VfGH hob erneut Teile der Covid-19-Verordnungen auf
Zur Bewältigung der Folgen von COVID-19 im Schulwesen wurde in der Verordnung des Bundesministers für Bildung, Wissenschaft und Forschung zur Bewältigung der COVID-19-Folgen im Schulwesen für die Schuljahre 2019/20 und 2020/21 (BGBl II Nr 208/2020) angeordnet, dass die Schulklassen in zwei Gruppen geteilt und abwechselnd im Präsenzunterricht in der Schule unterrichtet werden. Darüber hinaus wurde vorgeschrieben, dass alle Personen im Schulgebäude, ausgenommen in der Unterrichtszeit, eine den Mund- und Nasenbereich abdeckende mechanische Schutzvorrichtung tragen müssen.

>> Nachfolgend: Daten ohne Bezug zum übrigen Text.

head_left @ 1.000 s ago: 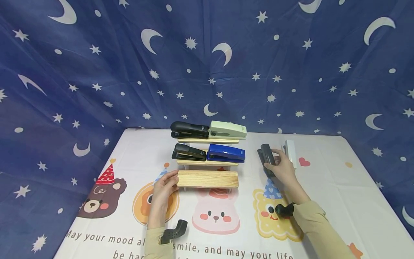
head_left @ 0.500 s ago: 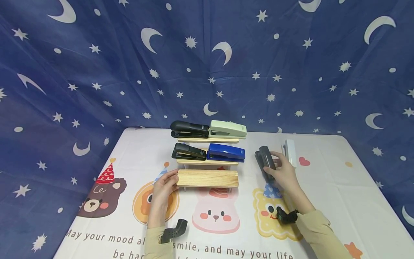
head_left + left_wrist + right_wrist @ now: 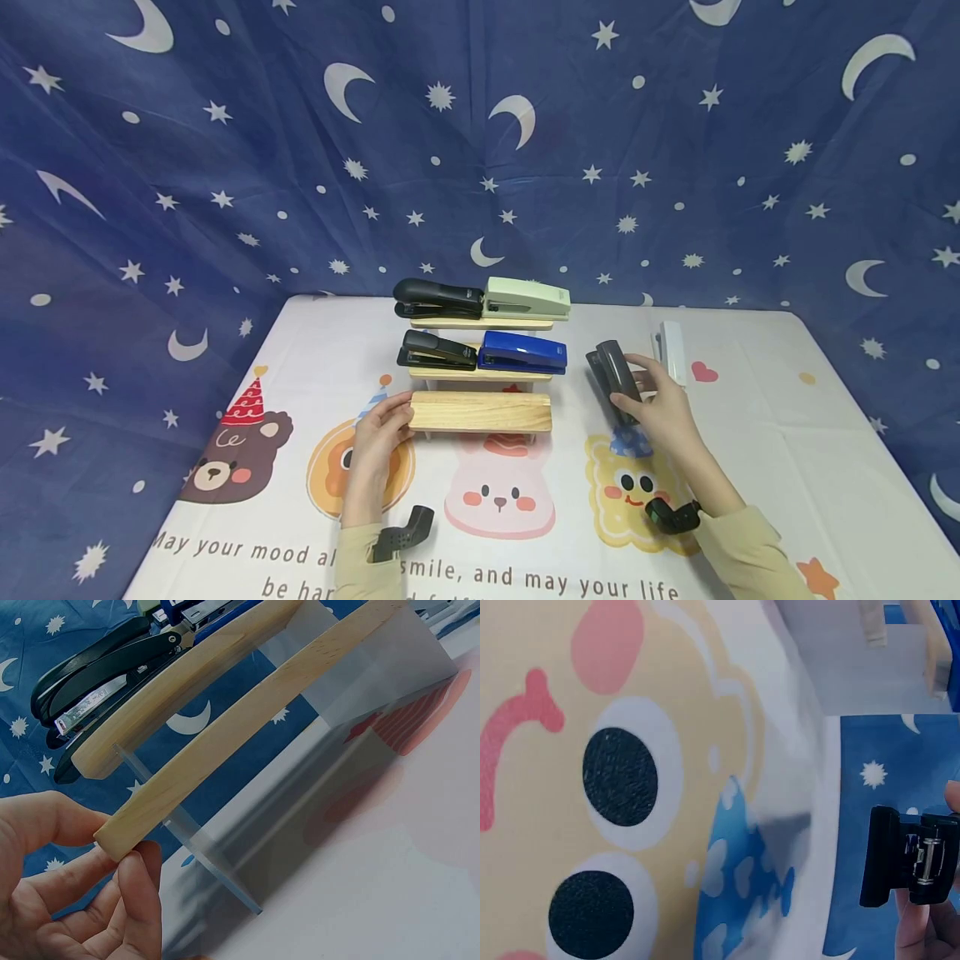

Gegen diese Bestimmungen der COVID-19-Schulverordnung riefen zwei schulpflichtige Kinder, welche die Neue Mittelschule St. Peter am Kammersberg besuchten, und deren Eltern den Verfassungsgerichtshof an. Sie machten geltend, dass die angefochtenen Bestimmungen gegen den Gleichheitsgrundsatz, das Recht auf Privatleben und das Recht auf Bildung verstoßen.
Mit Erkenntnis vom 10.12.2020 (V 436/2020-15) sprach der VfGH aus, dass die angefochtenen Bestimmungen gesetzwidrig sind. Der Bundesminister für Bildung, Wissenschaft und Forschung konnte trotz entsprechender Aufforderung dem VfGH keine Akten betreffend das Zustandekommen der Verordnung vor- und dadurch nachvollziehbar darlegen, weshalb er die angefochtenen Maßnahmen für erforderlich hielt. Hierzu führte der VfGH auszusweise aus:
„Überlässt der Gesetzgeber im Hinblick auf bestimmte tatsächliche Entwicklungen dem Verordnungsgeber die Entscheidung, welche aus einer Reihe möglicher, unterschiedlich weit gehender, Rechteintensiv einschränkender Maßnahmen er seiner Prognose zufolge und in Abwägung der betroffenen Interessen für erfor-derlich hält, hat der Verordnungsgeber seine Entscheidung auf dem in der konkreten Situation zeitlich und sachlich möglichen (vgl. VfSlg. 15.765/2000) und zumutbaren Informationsstand über die relevanten Umstände, auf die das Gesetz maßgeblich abstellt, und nach Durchführung der gebotenen Interessen-abwägung zu treffen. Dabei muss er diese Umstände ermitteln und dies im Verordnungserlassungsverfahren entsprechend festhalten, um eine Überprüfung der Gesetzmäßigkeit der Verordnung zu gewährleisten […]. Determiniert das Gesetz die Verordnung inhaltlich nicht so, dass der Verordnungsinhalt im Wesentlichen aus dem Gesetz folgt, sondern öffnet es die Spielräume für die Verwaltung so weit, dass ganz unter-schiedliche Verordnungsinhalte aus dem Gesetz folgen können, muss der Ver-ordnungsgeber die nach dem Gesetz maßgeblichen Umstände entsprechend ermitteln und dies im Verordnungserlassungsverfahren auch nachvollziehbar festhalten, sodass nachgeprüft werden kann, ob die konkrete Verordnungsregelung dem Gesetz in der konkreten Situation entspricht […]. „
Die schulische MNS-Pflicht wurde daher rechtswidrig verordnet. Für den VfGH war nicht ersichtlich, welche Entscheidungsgrundlagen den Verordnungsgeber bei seiner Entscheidung geleitet haben, Schülerinnen und Schülern die Verpflichtung aufzuerlegen, in den von der Verordnung genannten Bereichen MNS zu tragen, sowie Schulklassen in zwei Gruppen zu teilen und diese abwechselnd im Präsenzunterricht in der Schule zu unterrichten. Da die angefochtene Verordnung bereits aus formalen Gründen gesetzwidrig und aufzuheben war, setzte sich der VfGH mit den weiteren, inhaltlichen Gründen der Beschwerde nicht weiter auseinander.